## REQUIREMENT
Copy out all of the entries, keeping every word the same.

## RECORDS PROVIDED
-- -- --

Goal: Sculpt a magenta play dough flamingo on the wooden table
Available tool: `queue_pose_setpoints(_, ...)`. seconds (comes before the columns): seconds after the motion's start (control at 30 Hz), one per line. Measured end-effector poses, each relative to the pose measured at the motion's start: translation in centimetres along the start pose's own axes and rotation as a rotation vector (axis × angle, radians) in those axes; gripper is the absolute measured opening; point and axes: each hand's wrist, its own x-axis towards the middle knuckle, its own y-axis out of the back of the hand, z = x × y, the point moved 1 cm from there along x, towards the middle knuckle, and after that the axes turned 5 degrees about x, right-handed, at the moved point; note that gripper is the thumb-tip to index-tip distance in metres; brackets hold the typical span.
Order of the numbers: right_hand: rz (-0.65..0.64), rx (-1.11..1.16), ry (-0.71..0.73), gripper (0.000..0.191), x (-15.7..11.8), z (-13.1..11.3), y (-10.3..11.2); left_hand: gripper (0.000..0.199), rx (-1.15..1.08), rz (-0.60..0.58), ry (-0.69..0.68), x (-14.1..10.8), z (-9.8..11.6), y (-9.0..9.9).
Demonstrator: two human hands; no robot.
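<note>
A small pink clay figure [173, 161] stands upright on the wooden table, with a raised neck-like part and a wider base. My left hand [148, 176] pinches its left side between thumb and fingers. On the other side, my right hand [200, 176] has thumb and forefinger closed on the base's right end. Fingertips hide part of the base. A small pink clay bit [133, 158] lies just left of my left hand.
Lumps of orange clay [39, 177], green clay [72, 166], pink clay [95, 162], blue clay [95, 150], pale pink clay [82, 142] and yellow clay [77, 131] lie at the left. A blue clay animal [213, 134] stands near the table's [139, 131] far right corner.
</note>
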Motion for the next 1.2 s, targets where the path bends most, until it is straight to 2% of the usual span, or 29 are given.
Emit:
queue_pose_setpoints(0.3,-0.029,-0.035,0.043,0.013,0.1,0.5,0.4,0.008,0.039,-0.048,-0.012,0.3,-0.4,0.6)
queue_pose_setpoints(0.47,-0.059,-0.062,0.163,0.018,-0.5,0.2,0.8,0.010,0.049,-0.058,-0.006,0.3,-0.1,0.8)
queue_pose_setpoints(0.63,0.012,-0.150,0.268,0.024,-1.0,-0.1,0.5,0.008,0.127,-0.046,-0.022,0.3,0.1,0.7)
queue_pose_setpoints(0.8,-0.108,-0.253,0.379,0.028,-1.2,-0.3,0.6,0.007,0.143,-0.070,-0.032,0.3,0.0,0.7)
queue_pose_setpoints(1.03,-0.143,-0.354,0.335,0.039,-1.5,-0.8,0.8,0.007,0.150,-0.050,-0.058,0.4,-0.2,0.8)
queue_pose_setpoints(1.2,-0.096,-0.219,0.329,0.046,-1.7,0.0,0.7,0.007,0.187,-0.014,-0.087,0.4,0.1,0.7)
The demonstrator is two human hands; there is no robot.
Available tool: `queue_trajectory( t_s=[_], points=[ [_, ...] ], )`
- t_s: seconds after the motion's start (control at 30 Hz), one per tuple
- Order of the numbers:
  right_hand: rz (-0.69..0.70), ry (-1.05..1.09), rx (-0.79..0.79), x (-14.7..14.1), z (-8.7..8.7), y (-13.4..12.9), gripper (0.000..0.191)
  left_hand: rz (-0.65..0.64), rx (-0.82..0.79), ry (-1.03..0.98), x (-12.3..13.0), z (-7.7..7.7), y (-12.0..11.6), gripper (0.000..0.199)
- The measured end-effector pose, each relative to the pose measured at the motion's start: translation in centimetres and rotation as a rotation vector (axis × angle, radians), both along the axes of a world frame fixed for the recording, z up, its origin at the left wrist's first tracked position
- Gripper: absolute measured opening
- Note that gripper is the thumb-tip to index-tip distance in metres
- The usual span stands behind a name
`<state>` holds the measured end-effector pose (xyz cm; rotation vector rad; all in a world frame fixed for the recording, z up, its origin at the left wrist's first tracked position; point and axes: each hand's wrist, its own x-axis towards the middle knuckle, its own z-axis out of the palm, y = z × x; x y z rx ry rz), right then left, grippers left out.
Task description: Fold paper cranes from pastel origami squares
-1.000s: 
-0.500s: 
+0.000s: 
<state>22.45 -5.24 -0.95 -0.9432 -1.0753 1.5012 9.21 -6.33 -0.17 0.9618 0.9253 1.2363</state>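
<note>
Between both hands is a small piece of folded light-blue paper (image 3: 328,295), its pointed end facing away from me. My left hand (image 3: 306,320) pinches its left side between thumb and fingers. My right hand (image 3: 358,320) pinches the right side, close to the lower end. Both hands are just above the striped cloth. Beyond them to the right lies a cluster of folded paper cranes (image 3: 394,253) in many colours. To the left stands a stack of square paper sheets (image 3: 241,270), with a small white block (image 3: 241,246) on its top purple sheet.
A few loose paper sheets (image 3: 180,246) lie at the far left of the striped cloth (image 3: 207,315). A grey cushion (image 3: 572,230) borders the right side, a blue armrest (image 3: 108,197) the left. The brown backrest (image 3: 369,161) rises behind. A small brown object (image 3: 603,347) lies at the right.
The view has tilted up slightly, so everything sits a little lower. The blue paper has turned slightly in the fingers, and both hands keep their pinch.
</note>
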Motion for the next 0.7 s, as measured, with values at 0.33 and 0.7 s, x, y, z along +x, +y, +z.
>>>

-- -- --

## ANSWER FOR THIS EXERCISE
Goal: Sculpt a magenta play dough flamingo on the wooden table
Available tool: `queue_pose_setpoints(_, ...)`. seconds (comes before the columns): seconds after the motion's start (control at 30 Hz), one per line. Measured end-effector poses, each relative to the pose measured at the motion's start: translation in centimetres along the start pose's own axes and rotation as a rotation vector (axis × angle, radians) in those axes; gripper is the absolute measured opening; point and axes: each hand's wrist, its own x-axis towards the middle knuckle, its own y-axis out of the back of the hand, z = x × y, the point moved 1 cm from there along x, towards the middle knuckle, and after that the axes turned 5 degrees about x, right-handed, at the moved point; note that gripper is the thumb-tip to index-tip distance in metres; brackets hold the typical span.
Order of the numbers: right_hand: rz (-0.65..0.64), rx (-1.11..1.16), ry (-0.71..0.73), gripper (0.000..0.191), x (-15.7..11.8), z (-13.1..11.3), y (-10.3..11.2); left_hand: gripper (0.000..0.199), rx (-1.15..1.08), rz (-0.60..0.58), ry (-0.69..0.68), x (-14.1..10.8), z (-9.8..11.6), y (-9.0..9.9).
Demonstrator: two human hands; no robot.
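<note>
A small pink clay figure [173, 161] stands upright on the wooden table, with a raised neck-like part and a wider base. My left hand [148, 176] pinches its left side between thumb and fingers. On the other side, my right hand [200, 176] has thumb and forefinger closed on the base's right end. Fingertips hide part of the base. A small pink clay bit [133, 158] lies just left of my left hand.
Lumps of orange clay [39, 177], green clay [72, 166], pink clay [95, 162], blue clay [95, 150], pale pink clay [82, 142] and yellow clay [77, 131] lie at the left. A blue clay animal [213, 134] stands near the table's [139, 131] far right corner.
</note>
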Motion for the next 1.2 s, targets where the path bends most, until it is straight to 2% of the usual span, or 29 are given.
Emit:
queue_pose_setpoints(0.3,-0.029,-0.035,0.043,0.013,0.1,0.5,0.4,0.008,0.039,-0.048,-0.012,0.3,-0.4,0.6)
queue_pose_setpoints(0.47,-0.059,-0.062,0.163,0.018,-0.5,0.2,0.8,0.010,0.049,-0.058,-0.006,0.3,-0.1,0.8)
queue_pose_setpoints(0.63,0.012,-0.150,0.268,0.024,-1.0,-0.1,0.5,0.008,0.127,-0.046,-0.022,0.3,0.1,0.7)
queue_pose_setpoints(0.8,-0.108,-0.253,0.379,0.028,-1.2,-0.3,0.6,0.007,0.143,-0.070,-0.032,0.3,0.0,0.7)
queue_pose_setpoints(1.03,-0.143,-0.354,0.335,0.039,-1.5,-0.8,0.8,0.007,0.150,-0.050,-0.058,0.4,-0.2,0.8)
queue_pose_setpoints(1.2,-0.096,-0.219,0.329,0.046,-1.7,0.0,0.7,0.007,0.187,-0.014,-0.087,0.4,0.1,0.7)
The demonstrator is two human hands; there is no robot.
Available tool: `queue_trajectory( t_s=[_], points=[ [_, ...] ], )`
- t_s: seconds after the motion's start (control at 30 Hz), one per tuple
- Order of the numbers:
  right_hand: rz (-0.69..0.70), ry (-1.05..1.09), rx (-0.79..0.79), x (-14.7..14.1), z (-8.7..8.7), y (-13.4..12.9), gripper (0.000..0.191)
  left_hand: rz (-0.65..0.64), rx (-0.82..0.79), ry (-1.03..0.98), x (-12.3..13.0), z (-7.7..7.7), y (-12.0..11.6), gripper (0.000..0.199)
- The measured end-effector pose, each relative to the pose measured at the motion's start: translation in centimetres and rotation as a rotation vector (axis × angle, radians), both along the axes of a world frame fixed for the recording, z up, its origin at the left wrist's first tracked position
- Gripper: absolute measured opening
- Note that gripper is the thumb-tip to index-tip distance in metres
- The usual span stands behind a name
`<state>` holds the measured end-effector pose (xyz cm; rotation vector rad; all in a world frame fixed for the recording, z up, its origin at the left wrist's first tracked position; point and axes: each hand's wrist, its own x-axis towards the middle knuckle, its own z-axis out of the palm, y = z × x; x y z rx ry rz), right then left, grippers left out.
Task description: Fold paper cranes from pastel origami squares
-1.000s: 
-0.500s: 
+0.000s: 
<state>22.45 -5.24 -0.95 -0.9432 -1.0753 1.5012 9.21 -6.33 -0.17 0.9618 0.9253 1.2363</state>
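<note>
Between both hands is a small piece of folded light-blue paper (image 3: 328,295), its pointed end facing away from me. My left hand (image 3: 306,320) pinches its left side between thumb and fingers. My right hand (image 3: 358,320) pinches the right side, close to the lower end. Both hands are just above the striped cloth. Beyond them to the right lies a cluster of folded paper cranes (image 3: 394,253) in many colours. To the left stands a stack of square paper sheets (image 3: 241,270), with a small white block (image 3: 241,246) on its top purple sheet.
A few loose paper sheets (image 3: 180,246) lie at the far left of the striped cloth (image 3: 207,315). A grey cushion (image 3: 572,230) borders the right side, a blue armrest (image 3: 108,197) the left. The brown backrest (image 3: 369,161) rises behind. A small brown object (image 3: 603,347) lies at the right.
The view has tilted up slightly, so everything sits a little lower. The blue paper has turned slightly in the fingers, and both hands keep their pinch.
</note>
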Motion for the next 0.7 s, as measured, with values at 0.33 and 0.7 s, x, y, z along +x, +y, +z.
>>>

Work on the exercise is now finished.